Sawyer jolted upright at the beep-and-click of the car unlocking. She shoved the pamphlet deep into the sea of papers and thrust the glove compartment shut with a clamorous slam. At the same moment Rowan opened the driver’s seat door.

“What’s that?”

“Nothing.” Sawyer slid her hands down from the dashboard and folded them neatly in her lap. “Just looking at our old travel brochures.”

Was that an expression of relief she saw in her peripheral vision?

“That was fast.” She forced her shoulders to relax and turned to face her husband. “So?”

Rowan held up and waved a stapled batch of papers. “We’re the proud new owners of a forty-nine-point-four cutter ketch!”

The pride in his eyes as he opened his arms for a celebratory hug sent pain through Sawyer’s chest.

Sawyer smiled and leaned over the center console to wrap her arms around her husband.

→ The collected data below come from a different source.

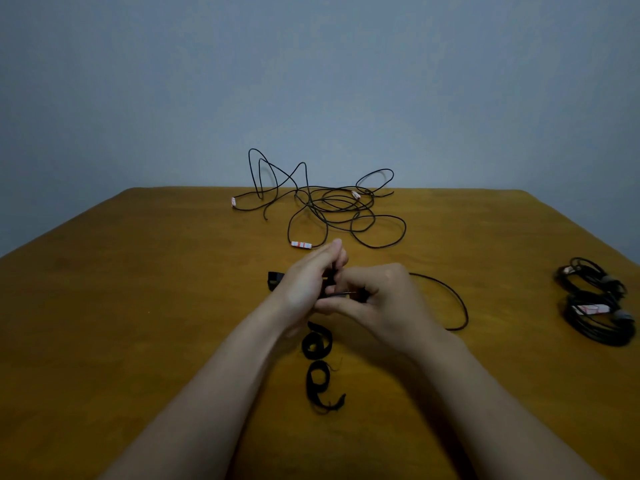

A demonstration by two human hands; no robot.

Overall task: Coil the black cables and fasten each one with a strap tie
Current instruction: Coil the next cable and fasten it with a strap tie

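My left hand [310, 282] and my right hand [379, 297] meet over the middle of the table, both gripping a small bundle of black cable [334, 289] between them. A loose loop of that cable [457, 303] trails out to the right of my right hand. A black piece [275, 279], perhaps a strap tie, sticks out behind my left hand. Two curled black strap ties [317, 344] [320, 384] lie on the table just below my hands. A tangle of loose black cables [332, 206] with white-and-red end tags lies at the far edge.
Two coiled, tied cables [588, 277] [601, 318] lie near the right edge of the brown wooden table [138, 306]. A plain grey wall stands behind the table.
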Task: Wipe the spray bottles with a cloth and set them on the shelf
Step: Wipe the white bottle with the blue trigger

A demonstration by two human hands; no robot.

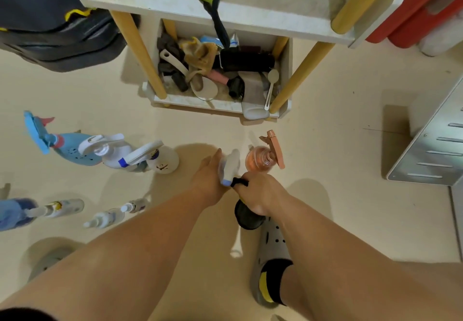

She let out a happy “hmm,” eyes closed as she rested her chin on his shoulder, then added in a quieter voice, “I know you’ve wanted this for a really long time.”

Which was probably the first thing she said all day that she meant with her whole heart.

She tried not to choke on the words as she pulled back to her seat. She thought she caught Rowan’s eyes glance up at the empty space below the rear-view mirror as he settled into the driver’s seat, but if he noticed what was missing he didn’t say. Instead he just cleared his throat and turned the key.

The tip-tap sound of rain hitting tempered glass turned Sawyer’s attention back to the passenger seat window. She pressed her left palm against the cold pane, admiring how the damp rays pooling in from Rowan’s side flecked shadows across the back of her hand. Her ring clicked against the glass as the engine started. In this light, for a passing moment, she yearned for it to shine.